Legacy systems are rarely the true bottleneck. The bottleneck is the time it takes meaning to move across the organisation.
— Martin Citron, Head of Integration, Trask
Proof across industries: Integrating before replacing works
The companies breaking this barrier did not start by replacing their cores.
They started by connecting intelligence around them.
In banking, Moneta shifted from traditional CRM cycles to real-time engagement by building an event-streaming backbone with AWS Managed Kafka and Flink, orchestrated by SAS RTDM. A travel purchase triggers an insurance offer within seconds – not because the core changed, but because context circulates instantly. Conversion rises. Cost per campaign falls. Time-to-market becomes hours, not months. Read more
In insurance, Vienna Insurance Group deployed unified API management and real-time integration services above a stable core. A new self-service portal now synchronises customer, policy and document data securely and consistently – with Kubernetes scaling and WSO2 governance ensuring discipline. What a “Big bang”. Read more
Pattern:
Systems didn’t get ripped out. They learned to speak the same decision language.
A new operating model: Enterprise as a real-time network
This is the real evolution: the enterprise stops acting like a stack and starts acting like a network of awareness.
Three architectural shifts define leaders:
From storage → to circulation
(data at rest → data in motion where needed)

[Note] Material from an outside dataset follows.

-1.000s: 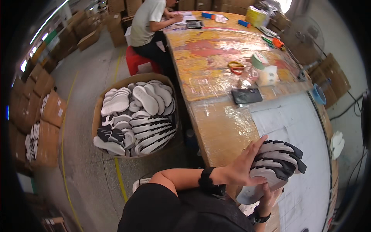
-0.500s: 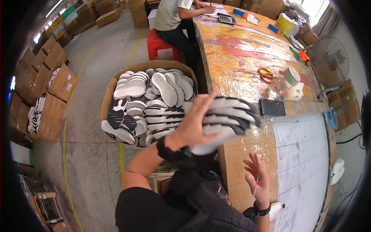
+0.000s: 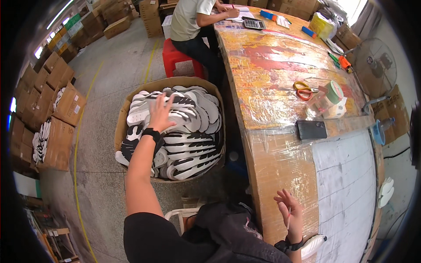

From systems thinking → to flow thinking
(optimising components → optimising interaction)
From integration projects → to integration capability
(one-off links → persistent connective tissue)
When that happens, the business gains something more valuable than modern tech: contextual intelligence in real time. That is what makes “digital” measurable.
Why this matters now
Industries are merging at their edges: finance with mobility, mobility with energy, identity with commerce, insurance with behaviour.
Winning organisations will not be defined by the newest platform. They will be defined by how little friction exists between a signal and a decision.
Modernisation gives components. Connection gives cognition. And cognition - not cloud count, not number of APIs, not AI pilots - is the currency of the next decade.
This is what Trask builds
We don’t “do integration”. We build enterprise cognition infrastructure — the architecture that allows systems, data and decisions to operate as one intelligent fabric:
- legacy stays reliable
- modern services move fast
- signals don't wait
- security and governance are consistent
- business logic runs once, not ten times
The result is not a digital stack. It is a connected, thinking organisation capable of acting in real time. Not because everything is new - but because everything finally works together. Connected intelligence isn’t technology. It’s how modern enterprises think. A new core can wait. A connected mind cannot.
[.infobox][.infobox-heading]What to remember[.infobox-heading]Modern tech ≠ a modern enterprise. The real advantage now is low decision latency – the speed at which signals become coordinated action across systems. Enterprises don’t win by replacing everything. They win by connecting what they have so it thinks as one. Modernisation builds capability. Connection creates intelligence. [.infobox]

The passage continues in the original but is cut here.